**Task prompt:** Output, exactly and in full, only the lines from the one containing "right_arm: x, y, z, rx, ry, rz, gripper" to the last line of the data. Pictures should not appear.

**Supplied information:**

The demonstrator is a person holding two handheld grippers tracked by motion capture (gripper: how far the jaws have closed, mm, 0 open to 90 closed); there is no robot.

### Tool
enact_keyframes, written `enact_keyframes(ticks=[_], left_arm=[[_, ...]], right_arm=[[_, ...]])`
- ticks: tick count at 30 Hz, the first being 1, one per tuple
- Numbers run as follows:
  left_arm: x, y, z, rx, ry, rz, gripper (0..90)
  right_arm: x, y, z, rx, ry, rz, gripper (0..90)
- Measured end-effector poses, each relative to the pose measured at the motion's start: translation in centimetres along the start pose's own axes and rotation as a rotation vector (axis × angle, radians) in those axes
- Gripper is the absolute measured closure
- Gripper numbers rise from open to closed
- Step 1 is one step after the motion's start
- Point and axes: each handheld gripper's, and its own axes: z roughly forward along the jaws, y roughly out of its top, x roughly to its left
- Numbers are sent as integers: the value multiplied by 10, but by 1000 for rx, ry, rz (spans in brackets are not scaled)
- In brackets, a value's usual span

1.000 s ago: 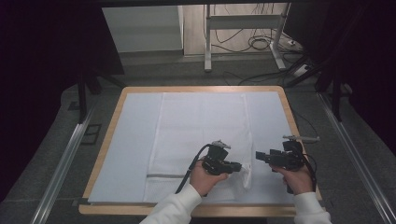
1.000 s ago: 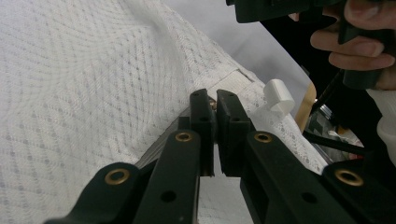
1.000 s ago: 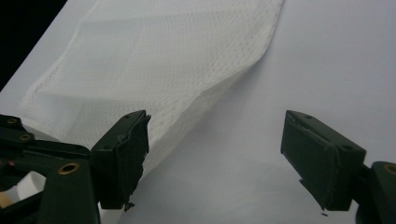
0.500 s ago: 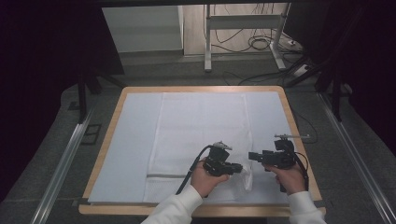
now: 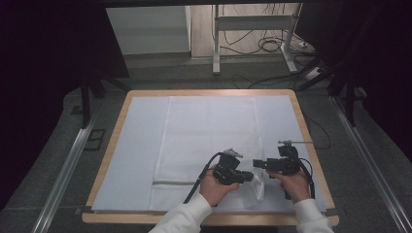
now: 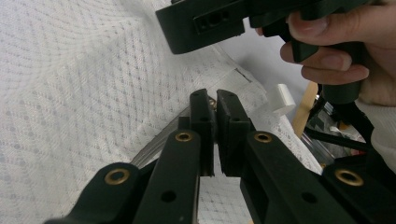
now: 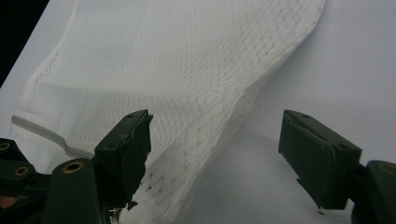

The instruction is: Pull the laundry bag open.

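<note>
1. High view: white mesh fabric bag point(image 5: 204, 145) flat on white-covered tabletop point(image 5: 126, 160); near right corner lifted.
2. Left gripper view: left gripper point(image 6: 211, 135) fingers pinching the bag's hem.
3. Right gripper view: right gripper point(image 7: 215, 154) fingers spread, bag's edge between them.

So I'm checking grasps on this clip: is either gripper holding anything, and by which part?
The left gripper is shut on the white mesh bag, pinching its lifted near-right corner by the zipper edge. The right gripper is open, holding nothing.
</note>
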Motion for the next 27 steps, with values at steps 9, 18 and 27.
enact_keyframes(ticks=[9, 18, 27], left_arm=[[0, 0, 0, -1, -1, 1, 869], [0, -1, 0, -1, -1, 4, 868], [0, -2, 3, 8, 0, 1, 868]], right_arm=[[3, -2, 12, 29, 29, 10, 305], [6, -3, 23, 72, 79, 27, 423], [8, -5, 28, 94, 118, -4, 774]])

**Answer section:**
  right_arm: x, y, z, rx, ry, rz, gripper (0..90)
- Measured end-effector poses, each relative to the pose measured at the motion's start: translation in centimetres along the start pose's own axes and rotation as a rotation vector (axis × angle, radians) in those axes
- Gripper is the absolute measured closure
- Gripper numbers rise from open to closed
- Step 1 is one step after the motion's start
- Point and axes: each handheld gripper's, and its own axes: z roughly forward along the jaws, y roughly out of its top, x roughly to its left
- Numbers are sent as integers: the value multiplied by 10, but by 1000 for rx, ry, rz (spans in brackets are not scaled)
- In brackets, a value's usual span

1.000 s ago: 
1.000 s ago: 
1.000 s ago: 
0.500 s ago: 
now: 
now: 
now: 

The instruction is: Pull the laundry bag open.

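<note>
1. High view: white mesh fabric bag point(image 5: 204, 145) flat on white-covered tabletop point(image 5: 126, 160); near right corner lifted.
2. Left gripper view: left gripper point(image 6: 211, 135) fingers pinching the bag's hem.
3. Right gripper view: right gripper point(image 7: 215, 154) fingers spread, bag's edge between them.

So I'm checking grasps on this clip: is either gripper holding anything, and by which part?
The left gripper is shut on the white mesh bag, pinching its lifted near-right corner by the zipper edge. The right gripper is open, holding nothing.
</note>
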Motion for the next 27 steps, with values at steps 9, 18 and 27.
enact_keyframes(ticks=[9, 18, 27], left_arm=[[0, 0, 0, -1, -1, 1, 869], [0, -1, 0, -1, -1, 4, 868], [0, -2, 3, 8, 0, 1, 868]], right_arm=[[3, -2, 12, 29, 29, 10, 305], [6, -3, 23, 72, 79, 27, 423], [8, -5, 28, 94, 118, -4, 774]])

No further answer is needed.